Patients aged at least 40 years with a predefined IPF diagnosis of less than 5 years prior to the study screening were included in the study. Eligible patients had a FVC≥50% and a DLCOpred 30-79% and a PaO2 ≥55mmHg. Concomitant oral therapy with prednisone (or equivalents) of ≤15 mg if stable during the 8 weeks previous to the study enrollment.
The primary efficacy endpoint was represented by the FVC decline rate and the secondary endpoints included changes from baseline in FVC, DLco, SpO2, TLC, exercise capacity, SGRQ (St. George respiratory questionnaire) scores, the incidence of acute exacerbations, overall mortality, and that due to respiratory causes.
The highest BIBF 1120 dose was associated with the most significant therapeutic effect on the lung function decline compared to placebo, the drug reducing the annual rate of lung function decline by 68.4% compared to placebo group.
The highest dose of BIBF 1120 therapy was also associated with a lower percentage of patients exhibiting a significant reduction of the FVC (of >10% or of >200ml) compared to placebo (23.8% versus 44%, p=0.004). Unlike placebo BIBF 1120 preserved the total lung capacity (−0.24 liters vs. 0.12 liters, p<0.001).
Mean change from baseline in the SpO2 was −0.2% with BIBF 1120 and −1.3% with placebo (p = 0.02). The highest dose therapy was also associated with a lower percentage of significant desaturation (>4% reduction from baseline in resting SpO2) over the study period 3.6% respectively 11.0%, p = 0.03). BIBF 1120 didn’t exert a significant therapeutic benefit on the DLCO and in the exercise capacity as compared to placebo.

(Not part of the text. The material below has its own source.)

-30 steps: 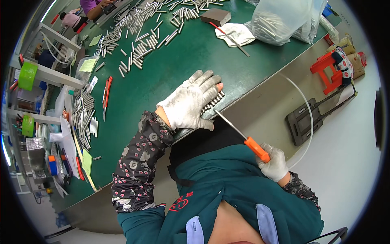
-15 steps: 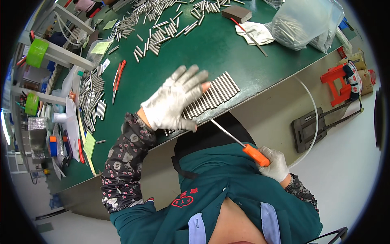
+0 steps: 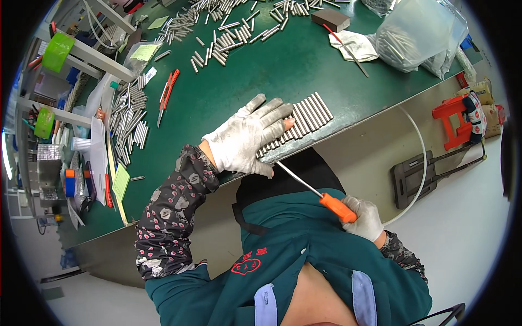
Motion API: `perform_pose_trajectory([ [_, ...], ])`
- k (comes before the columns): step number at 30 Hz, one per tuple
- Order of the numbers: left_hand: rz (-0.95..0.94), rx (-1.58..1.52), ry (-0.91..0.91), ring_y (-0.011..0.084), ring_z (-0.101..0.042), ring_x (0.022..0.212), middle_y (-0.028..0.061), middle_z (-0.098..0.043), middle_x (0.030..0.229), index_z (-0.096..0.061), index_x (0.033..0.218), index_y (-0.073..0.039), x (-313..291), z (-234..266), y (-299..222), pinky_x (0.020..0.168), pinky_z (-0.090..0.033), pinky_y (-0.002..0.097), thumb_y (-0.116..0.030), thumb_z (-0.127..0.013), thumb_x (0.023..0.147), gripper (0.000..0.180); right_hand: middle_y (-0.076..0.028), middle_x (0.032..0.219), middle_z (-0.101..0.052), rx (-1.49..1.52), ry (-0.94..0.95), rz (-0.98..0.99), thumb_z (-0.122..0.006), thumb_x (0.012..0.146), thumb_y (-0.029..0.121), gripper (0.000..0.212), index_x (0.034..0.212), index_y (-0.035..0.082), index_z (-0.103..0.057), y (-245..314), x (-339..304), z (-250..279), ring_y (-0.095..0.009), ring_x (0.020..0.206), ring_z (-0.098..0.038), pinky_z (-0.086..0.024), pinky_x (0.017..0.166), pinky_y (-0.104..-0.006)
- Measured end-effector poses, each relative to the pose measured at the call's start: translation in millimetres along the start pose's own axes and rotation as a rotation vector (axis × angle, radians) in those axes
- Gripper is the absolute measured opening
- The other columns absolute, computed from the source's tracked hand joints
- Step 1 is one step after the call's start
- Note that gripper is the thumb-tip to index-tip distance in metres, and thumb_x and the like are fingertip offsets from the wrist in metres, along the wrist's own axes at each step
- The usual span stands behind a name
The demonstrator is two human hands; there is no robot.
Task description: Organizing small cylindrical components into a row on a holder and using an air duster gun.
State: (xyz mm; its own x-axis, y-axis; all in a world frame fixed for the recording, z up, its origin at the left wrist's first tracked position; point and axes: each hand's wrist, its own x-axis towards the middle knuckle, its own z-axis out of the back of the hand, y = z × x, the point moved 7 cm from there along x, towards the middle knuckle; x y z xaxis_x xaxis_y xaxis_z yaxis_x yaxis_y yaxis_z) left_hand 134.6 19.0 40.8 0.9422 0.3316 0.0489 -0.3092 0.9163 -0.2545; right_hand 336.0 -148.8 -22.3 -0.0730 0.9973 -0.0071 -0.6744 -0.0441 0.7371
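Note:
My left hand [image 3: 244, 133], in a white work glove with a bare thumb or fingertip showing, lies flat over a row of short metal pins [image 3: 311, 113] at the table's near edge. Its fingers are stretched and it hides the row's left part. The pins lie side by side, slightly slanted. My right hand [image 3: 363, 219], also gloved, is closed round the orange handle of an air blow gun [image 3: 337, 207], below the table edge in front of my body. The gun's thin metal nozzle points up-left, its tip near the edge by my left hand. A pale hose [image 3: 423, 163] runs to my right hand.
Loose metal pins [image 3: 234, 38] are scattered at the back, with another heap [image 3: 128, 119] at left. A red utility knife [image 3: 168, 98] lies near that heap. At back right are a brown block [image 3: 330, 19], a white cloth [image 3: 353, 46] and a plastic bag of pins [image 3: 408, 41].
My left hand has come down onto the row and lies flatter on the pins. The blow gun's nozzle has shifted slightly left. The whole view has moved a little.

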Motion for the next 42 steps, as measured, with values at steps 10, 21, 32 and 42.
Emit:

Health Related Quality-of-Life (HRQoL) evaluated with SGRQ was found to be significantly improved with the BIBF highest dose as compared to placebo the difference being also clinically significant: mean change −0.66 points with the active treatment compared to 5.46 points with placebo p = 0.007.
Overall, there were comparable incidences of adverse events among all groups with comparable rates of severe/life-threatening effects as well. The adverse events which most commonly led to treatment discontinuation were diarrhea, nausea, and vomiting and were reported in the group receiving 150 mg twice a day.
The TOMORROW trial is planned to be followed by an open-label continuation phase in which efficacy and safety of BIBF-1120 are planned to be further studied.
Two phase III studies aimed at evaluating the efficacy and safety of BIBF 1120 150 mg×2/day over 52 weeks in patients with IPF are also planned. These two studies have similar endpoints which include the annual decline rate in FVC, quality of life and time to first exacerbation, overall survival.